SchemaBounded contextWhat it adds to the base
pdtf-transaction.jsonBase (all contexts)The core transaction object — participants, property, claims, lifecycle
combined.jsonCombined viewBase + all overlays merged for tooling
skeleton.jsonBootstrappingSkeleton structure for a new empty transaction
baspi4.json / baspi5.jsonEstate AgencyBASPI v4 + v5 (HBSG)
nts.json / nts2.jsonEstate AgencyNTS Material Info Sales (v1 + v2 successor)
ntsl.json / ntsl2.jsonEstate AgencyNTS Material Info Lettings (v1 + v2)
ta6.jsonConveyancingLaw Society TA6 Property Information Form
ta7.jsonConveyancingLaw Society TA7 Leasehold Information Form
ta10.jsonConveyancingLaw Society TA10 Fittings & Contents Form
lpe1.jsonConveyancingLPE1 Leasehold Property Enquiry
fme1.jsonMortgage LendingForm for Mortgage Enquiries
piq.jsonSurveyingProperty Information Questionnaire
rds.jsonProperty Data ServicesResidential Data Schema
con29R.jsonProperty Data ServicesCON29R Residential local-authority search
con29DW.jsonProperty Data ServicesCON29 Drainage & Water search
oc1.jsonProperty Data ServicesOC1 Office Copy entries (HMLR title)
llc1.jsonProperty Data ServicesLLC1 Local Land Charges search
sr24.jsonProperty Data Servicessr24 (small overlay)

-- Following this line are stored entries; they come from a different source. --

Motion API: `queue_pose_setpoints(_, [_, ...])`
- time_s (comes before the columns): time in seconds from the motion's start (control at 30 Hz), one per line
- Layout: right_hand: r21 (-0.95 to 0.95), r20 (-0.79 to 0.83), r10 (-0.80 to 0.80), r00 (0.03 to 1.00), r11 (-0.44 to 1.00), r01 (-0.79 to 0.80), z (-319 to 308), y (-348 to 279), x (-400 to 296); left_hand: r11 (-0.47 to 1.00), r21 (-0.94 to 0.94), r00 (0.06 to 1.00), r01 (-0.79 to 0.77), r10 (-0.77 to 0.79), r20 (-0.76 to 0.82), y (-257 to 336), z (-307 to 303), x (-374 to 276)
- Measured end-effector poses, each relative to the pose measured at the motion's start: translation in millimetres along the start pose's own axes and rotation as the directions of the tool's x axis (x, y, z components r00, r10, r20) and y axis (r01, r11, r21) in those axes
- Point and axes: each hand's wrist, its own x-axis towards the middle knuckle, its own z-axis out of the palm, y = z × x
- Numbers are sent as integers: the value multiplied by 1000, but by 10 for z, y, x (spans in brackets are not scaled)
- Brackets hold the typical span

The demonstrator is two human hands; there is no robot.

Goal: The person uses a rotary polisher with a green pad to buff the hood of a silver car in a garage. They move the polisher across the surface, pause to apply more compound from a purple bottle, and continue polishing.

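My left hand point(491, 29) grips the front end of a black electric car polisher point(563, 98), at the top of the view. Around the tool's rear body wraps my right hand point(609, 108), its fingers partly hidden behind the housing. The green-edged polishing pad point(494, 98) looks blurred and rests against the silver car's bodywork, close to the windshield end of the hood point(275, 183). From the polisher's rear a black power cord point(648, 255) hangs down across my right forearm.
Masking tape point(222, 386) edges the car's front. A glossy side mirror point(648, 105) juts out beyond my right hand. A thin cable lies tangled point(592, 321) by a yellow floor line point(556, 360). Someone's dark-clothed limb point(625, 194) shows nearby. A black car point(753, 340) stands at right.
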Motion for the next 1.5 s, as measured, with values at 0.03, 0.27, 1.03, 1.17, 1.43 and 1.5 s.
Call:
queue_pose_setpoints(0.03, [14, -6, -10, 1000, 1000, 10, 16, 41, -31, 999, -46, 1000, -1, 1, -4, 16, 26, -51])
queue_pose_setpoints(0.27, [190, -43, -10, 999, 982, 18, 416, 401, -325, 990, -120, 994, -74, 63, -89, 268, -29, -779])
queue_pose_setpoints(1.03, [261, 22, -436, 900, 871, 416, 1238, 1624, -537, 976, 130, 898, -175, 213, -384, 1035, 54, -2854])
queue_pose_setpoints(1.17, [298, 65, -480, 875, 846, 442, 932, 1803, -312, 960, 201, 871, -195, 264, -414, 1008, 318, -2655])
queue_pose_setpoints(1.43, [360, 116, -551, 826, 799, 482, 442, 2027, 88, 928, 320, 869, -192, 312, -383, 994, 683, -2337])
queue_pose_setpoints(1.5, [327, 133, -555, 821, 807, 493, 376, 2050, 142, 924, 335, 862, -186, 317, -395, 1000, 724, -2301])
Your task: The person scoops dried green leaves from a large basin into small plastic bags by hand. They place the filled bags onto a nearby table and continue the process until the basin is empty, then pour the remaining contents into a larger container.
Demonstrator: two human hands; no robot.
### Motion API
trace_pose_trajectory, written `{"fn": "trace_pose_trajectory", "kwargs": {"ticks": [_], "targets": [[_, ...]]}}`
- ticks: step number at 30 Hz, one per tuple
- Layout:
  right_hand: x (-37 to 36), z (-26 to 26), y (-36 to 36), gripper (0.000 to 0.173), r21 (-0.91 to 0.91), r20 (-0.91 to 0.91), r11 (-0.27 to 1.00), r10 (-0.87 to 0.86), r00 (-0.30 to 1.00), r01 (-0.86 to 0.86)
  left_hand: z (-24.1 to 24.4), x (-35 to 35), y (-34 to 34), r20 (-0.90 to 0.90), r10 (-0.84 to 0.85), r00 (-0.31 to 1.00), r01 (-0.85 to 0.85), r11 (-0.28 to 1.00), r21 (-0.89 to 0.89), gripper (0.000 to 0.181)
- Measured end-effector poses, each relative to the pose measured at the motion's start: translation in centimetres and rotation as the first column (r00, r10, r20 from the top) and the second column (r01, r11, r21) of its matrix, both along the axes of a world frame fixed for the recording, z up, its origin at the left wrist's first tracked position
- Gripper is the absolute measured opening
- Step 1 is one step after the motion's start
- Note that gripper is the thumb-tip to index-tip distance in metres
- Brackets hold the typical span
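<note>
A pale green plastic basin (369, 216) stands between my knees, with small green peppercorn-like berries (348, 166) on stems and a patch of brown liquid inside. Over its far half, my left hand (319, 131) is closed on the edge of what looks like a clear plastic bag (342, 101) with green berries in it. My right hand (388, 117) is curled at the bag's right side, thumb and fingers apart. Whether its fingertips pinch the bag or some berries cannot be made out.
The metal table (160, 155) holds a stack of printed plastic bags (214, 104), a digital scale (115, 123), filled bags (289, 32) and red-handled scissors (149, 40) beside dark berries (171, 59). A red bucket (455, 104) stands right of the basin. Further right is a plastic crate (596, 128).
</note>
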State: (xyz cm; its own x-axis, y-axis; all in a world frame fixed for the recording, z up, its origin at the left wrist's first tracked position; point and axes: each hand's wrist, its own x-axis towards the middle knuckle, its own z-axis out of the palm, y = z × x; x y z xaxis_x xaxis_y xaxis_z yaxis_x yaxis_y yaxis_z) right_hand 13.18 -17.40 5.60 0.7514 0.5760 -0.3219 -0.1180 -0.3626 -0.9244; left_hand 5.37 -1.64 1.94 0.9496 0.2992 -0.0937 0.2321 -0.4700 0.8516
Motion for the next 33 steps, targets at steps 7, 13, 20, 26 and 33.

The 313 cross-context concepts

313 property names appear in three or more overlays — these are the cross-context vocabulary that needs explicit reconciliation in the ontology (same word, possibly different meanings in different contexts). Top examples (sorted by spread):

address, name, date, amount, type, description, reference, status, provider, title, property, id, required, code, category

Full list with which overlays contain each: see the "Cross-context concepts" section of source/00-deliverables/semantic-models/business-glossary.md.

What to do with these deliverables

  1. Have an editorial pass over business-glossary.md with the Technical Working Group — reconcile the OPDA Glossary terms (which are open-banking/trust-framework-flavoured) with the property-data terms extracted from the schemas. The mix today is asymmetric.
  2. Define the upper ontology — pick the core classes (Transaction, Property, Participant, Claim, Document, Form, Search) and align with W3C VC. Use business-glossary.ttl as the seed.
  3. Per-overlay JSON-LD contexts — for each of the 18 main overlays (and eventually the 16 extension overlays), author a @context that maps the JSON property names to ontology terms. Start with baspi5.json as the worked example.
  4. Generate SHACL shapes from the JSON Schema validation rules. Most rules (required, enum, pattern, type) translate mechanically.
  5. Disambiguate the 313 cross-context names — for each, decide whether they refer to the same concept (single ontology class) or to context-specific concepts (separate classes with mapping).